Christmas and Other Winter Holiday Shopping Tips
11-26-2011, 02:12 PM (This post was last modified: 11-29-2011 10:26 AM by Torengo.)
| Christmas and Other Winter Holiday Shopping Tips |
Since the season of shopping is here, here are some tips for your electronics and gaming tailored tastes.
When shopping for HDTVs, you'll want to search for a combination of the best resolution and and latency time (in milliseconds) for your wallet. Don't just focus solely on the price. You might get cheated with a sub-optimal display that may crap out on you sooner than anticipated. 3D enabled TVs now are better than before, but 3D still isn't a necessary technology, and the watching in 3D usually comes at the cost of lowered definition because each field (rows of pixels) that would make up the high definition image is alternated to show different/similar images for the 3D effect (odd and even lines).
The key specifications to consider when buy a TV are:
-LCD TV, never ever buy a plasma TV. I will explain later.
-native 16:9 aspect ratio
-High contrast ratio (large screens usually have larger ratios, like 25 million to 1)
-native 1080p signal compatibility
-low latency - this is especially important for gaming, or any other monitor use where timing is especially important. Many TVs will have a latency of a about 5ms, but if you can find one with a lower latency, go for it. Never purchase a display with a latency time greater than 5 ms, especially if you plan to play games on it. You will be frustrated and will kick yourself trying to figure out why the TV is like that.

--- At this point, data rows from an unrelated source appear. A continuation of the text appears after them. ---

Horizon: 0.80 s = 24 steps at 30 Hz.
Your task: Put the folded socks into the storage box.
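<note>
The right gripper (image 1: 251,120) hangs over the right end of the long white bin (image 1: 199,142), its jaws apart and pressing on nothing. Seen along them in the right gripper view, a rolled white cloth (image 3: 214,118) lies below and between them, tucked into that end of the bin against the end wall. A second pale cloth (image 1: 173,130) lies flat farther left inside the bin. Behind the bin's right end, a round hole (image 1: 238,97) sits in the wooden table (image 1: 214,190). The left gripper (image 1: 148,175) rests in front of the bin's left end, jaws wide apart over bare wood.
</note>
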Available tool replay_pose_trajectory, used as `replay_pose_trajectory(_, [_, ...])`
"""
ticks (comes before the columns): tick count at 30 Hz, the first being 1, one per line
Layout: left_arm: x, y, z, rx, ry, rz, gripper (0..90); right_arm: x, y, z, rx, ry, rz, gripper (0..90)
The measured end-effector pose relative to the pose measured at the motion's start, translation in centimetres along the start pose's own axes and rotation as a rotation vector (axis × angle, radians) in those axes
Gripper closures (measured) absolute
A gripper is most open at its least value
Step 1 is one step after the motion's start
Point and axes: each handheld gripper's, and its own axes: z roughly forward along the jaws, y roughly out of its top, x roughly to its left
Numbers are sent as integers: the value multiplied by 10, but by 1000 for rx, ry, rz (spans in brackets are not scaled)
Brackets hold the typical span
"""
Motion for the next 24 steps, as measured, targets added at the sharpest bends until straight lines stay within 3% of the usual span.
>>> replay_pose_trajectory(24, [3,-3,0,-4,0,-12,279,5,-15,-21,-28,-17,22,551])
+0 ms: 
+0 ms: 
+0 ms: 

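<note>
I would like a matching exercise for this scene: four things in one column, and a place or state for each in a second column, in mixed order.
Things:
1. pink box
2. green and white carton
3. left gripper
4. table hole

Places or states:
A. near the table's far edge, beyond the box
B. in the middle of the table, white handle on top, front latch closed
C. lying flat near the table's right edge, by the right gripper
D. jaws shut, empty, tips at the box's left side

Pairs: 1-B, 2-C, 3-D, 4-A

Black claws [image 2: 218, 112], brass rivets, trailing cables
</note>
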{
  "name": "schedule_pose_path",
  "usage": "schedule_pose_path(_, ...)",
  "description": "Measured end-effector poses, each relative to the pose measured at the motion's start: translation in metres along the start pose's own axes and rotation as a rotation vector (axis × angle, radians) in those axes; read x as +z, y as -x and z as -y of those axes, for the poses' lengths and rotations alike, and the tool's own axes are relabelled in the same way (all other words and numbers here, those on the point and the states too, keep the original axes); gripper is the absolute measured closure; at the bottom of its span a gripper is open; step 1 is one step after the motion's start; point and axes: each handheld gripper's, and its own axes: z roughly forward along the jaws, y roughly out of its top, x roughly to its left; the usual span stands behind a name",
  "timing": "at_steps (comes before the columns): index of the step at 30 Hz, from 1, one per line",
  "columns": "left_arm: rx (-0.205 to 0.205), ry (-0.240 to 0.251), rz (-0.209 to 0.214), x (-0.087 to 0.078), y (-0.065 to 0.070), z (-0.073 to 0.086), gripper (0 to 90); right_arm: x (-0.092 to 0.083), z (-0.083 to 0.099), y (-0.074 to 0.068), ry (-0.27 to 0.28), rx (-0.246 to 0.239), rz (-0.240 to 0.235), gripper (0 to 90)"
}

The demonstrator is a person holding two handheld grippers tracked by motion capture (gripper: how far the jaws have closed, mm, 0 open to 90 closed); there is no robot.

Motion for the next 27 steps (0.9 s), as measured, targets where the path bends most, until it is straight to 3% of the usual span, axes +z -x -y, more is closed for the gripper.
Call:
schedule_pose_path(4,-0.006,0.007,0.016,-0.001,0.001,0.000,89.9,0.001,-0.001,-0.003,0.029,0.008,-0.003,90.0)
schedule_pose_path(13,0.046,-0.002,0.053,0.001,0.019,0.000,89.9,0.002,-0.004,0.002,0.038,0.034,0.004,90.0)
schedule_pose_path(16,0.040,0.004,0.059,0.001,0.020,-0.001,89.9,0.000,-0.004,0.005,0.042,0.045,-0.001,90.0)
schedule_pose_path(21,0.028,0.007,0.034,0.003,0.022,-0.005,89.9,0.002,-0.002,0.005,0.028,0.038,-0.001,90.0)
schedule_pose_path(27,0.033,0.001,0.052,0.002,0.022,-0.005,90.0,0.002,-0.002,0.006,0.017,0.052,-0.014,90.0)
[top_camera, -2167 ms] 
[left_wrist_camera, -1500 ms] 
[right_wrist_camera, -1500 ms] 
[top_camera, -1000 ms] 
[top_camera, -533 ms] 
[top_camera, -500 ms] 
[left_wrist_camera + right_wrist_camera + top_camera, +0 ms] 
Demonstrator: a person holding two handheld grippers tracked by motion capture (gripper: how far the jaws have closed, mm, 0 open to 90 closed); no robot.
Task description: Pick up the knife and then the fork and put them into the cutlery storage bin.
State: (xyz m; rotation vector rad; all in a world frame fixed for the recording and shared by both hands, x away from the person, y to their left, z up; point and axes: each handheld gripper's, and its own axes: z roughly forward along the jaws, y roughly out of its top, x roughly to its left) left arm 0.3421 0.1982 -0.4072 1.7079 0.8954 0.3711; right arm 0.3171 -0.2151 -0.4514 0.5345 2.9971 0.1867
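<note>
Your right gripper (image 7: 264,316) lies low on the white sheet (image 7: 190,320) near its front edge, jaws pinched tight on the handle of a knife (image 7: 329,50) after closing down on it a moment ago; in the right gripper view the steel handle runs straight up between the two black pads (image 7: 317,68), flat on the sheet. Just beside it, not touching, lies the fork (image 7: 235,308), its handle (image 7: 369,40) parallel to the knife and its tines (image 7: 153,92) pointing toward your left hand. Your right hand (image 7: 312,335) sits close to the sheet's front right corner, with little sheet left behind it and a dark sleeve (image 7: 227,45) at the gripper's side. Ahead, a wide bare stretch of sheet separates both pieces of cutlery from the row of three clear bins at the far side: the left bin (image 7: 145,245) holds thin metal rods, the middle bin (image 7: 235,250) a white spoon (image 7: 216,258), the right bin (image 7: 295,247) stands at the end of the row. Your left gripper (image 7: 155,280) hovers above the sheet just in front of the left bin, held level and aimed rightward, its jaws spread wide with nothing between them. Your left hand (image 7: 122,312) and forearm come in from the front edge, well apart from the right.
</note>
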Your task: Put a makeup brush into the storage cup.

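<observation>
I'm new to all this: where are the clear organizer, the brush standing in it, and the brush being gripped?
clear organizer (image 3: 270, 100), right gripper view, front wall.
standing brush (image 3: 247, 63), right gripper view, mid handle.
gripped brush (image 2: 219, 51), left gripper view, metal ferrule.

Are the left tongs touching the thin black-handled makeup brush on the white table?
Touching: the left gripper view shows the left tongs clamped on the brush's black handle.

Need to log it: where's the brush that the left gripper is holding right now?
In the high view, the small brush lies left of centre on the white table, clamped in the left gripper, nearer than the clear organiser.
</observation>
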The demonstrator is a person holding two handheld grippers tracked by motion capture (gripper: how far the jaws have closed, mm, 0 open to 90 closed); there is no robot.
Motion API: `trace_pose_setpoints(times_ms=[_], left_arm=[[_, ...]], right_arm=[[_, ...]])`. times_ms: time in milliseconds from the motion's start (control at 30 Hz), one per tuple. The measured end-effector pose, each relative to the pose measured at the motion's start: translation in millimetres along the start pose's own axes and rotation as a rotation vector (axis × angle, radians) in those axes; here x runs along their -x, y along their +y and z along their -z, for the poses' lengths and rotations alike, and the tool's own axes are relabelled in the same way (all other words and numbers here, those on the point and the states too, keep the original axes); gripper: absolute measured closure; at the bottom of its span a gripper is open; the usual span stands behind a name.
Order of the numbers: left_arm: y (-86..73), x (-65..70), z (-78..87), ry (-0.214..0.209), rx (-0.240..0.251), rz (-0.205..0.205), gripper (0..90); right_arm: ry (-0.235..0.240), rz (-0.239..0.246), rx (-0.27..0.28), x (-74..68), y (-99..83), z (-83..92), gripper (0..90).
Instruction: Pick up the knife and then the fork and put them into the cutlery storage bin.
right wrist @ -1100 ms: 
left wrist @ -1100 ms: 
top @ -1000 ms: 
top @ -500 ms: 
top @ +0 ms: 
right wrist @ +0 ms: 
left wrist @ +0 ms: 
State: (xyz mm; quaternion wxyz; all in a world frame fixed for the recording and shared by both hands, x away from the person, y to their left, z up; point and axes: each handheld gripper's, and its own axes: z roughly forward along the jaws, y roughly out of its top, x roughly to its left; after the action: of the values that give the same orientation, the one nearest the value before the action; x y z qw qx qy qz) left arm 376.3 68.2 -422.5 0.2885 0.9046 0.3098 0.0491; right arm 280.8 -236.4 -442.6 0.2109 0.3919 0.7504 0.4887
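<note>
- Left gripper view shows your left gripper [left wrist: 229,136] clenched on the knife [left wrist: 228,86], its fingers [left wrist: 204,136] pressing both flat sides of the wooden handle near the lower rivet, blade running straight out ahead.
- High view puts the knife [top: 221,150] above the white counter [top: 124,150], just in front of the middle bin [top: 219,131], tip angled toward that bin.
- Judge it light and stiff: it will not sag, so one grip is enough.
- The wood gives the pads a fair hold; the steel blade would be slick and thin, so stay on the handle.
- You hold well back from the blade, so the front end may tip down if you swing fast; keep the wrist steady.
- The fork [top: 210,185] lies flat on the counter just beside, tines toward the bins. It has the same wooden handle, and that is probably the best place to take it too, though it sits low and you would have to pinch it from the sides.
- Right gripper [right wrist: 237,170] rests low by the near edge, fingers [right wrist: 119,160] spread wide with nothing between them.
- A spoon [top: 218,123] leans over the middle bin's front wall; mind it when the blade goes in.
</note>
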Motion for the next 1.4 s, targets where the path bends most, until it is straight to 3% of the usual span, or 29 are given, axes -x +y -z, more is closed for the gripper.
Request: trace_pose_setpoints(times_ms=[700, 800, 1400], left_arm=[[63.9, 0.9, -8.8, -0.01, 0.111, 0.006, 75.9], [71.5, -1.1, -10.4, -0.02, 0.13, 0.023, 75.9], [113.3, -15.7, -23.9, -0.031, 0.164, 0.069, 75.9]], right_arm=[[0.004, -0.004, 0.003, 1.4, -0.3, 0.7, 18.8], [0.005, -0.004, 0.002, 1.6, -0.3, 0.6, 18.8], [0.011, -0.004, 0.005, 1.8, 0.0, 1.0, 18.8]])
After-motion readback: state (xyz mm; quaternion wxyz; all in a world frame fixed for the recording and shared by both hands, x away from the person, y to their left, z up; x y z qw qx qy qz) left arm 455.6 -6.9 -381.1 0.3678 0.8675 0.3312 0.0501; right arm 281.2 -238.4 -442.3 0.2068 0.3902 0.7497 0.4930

Size of the display isn't exactly a high priority, but it depends on your preference and the number of people to view the TV, and the intended distance between viewer and the TV. Pick a larger display for more people, but if only one person is likely to watch the TV at most times, get something between 24-34 inches.
When I say never buy a plasma, I mean never buy a plasma. The quality and resolution of the screen degrades quicker than other display types, even CRTs! You can think of a plasma TV as 2 sheets of class with a liquid creme filling sandwiched in between. You have a large, naturally amorphous goo between these glass panes which is supposed to measure out to the smallest possible unit, pixels, which is how TV ratios are based. Wouldn't it be pour sand into a bowl up to the rim than to take a large rock and fitting it in the bowl? That is essentially the difference between LCD displays and Plasma displays. LCDs offer high contrast ratios because LCDs are small bits, like the sand, and give you the best image possible. Plasmas eventually grow dull. I think they sell well because "plasma" is a cool word to say.
For gaming shopping I will be brisk because for the most it will be a breeze. I'll out line some rules.
1. NEVER BUY A "GAME SYSTEM" THAT DOES NOT SAY "NINTENDO," MICROSOFT," or "SONY."
I've always felt bad for kids whose parents bought them a fake lookalike console because they didn't know better. Luckily were seeing a generation of parents who do know better, but there are still some out there. Typically these fake consoles are produced in China and the lettering (typeface) on the packaging set wider than normally seen with Latin characters.
2. IF BUYING AN XBOX 360, DO NOT SETTLE FOR ANY 4 GB CONSOLE!
When making this all important purchase, you may find a 4 GB system. This is a ripoff because many games available will quickly consume that 4 GB before you know with, with arcade downloads and save data. Befor you know it you will be struggling to find storage space for your Xbox 360. There are nice bundles available, but I personally recommend shopping used or refurbished here. I've seen new 4 GB Xbox 360s sell for $199.00 USD, and have seen refurbished 120 GB or larger sell for about the same price.
3. IF BUYING A WII, BUY USED!
Recently Nintendo started selling a new model of the Wii which is no longer supports Gamecube. While this makes sense since the Gamecube is an older console, I personally don't like that the Wii still doesn't have a standard controller. The Gamecube controller provided that for the Wii. Also consider that the Wii initially had Gamecube support until about October 2011 and was selling both Wii with and sans Gamecube support for the same price. That would be like going to a car dealership and seeing a fully loaded a Aston Martin and a Kia Optima selling for the same price. Which would you choose? If you can find a new in box Wii that supports Gamecube, get it, if not go used. (The Wii without Gamecube is either black with New Super Mario Bros. Wii or Blue with Mario Kart Wii at Walmart. Key visual design change is that the Wii without Gamecube is displayed sitting horizontally and the Wii logo on the front is horizontal and parallel to the console. Gamecube supported Wii is displayed standing vertically.
4. IF BUYING A PLAYSTATION 3, GO FOR USED!
This is about saving money. I'm not aware of any sales gimmicks or misdeeds in the sale of PS3s, except for being overpriced. When you can, save, save, save!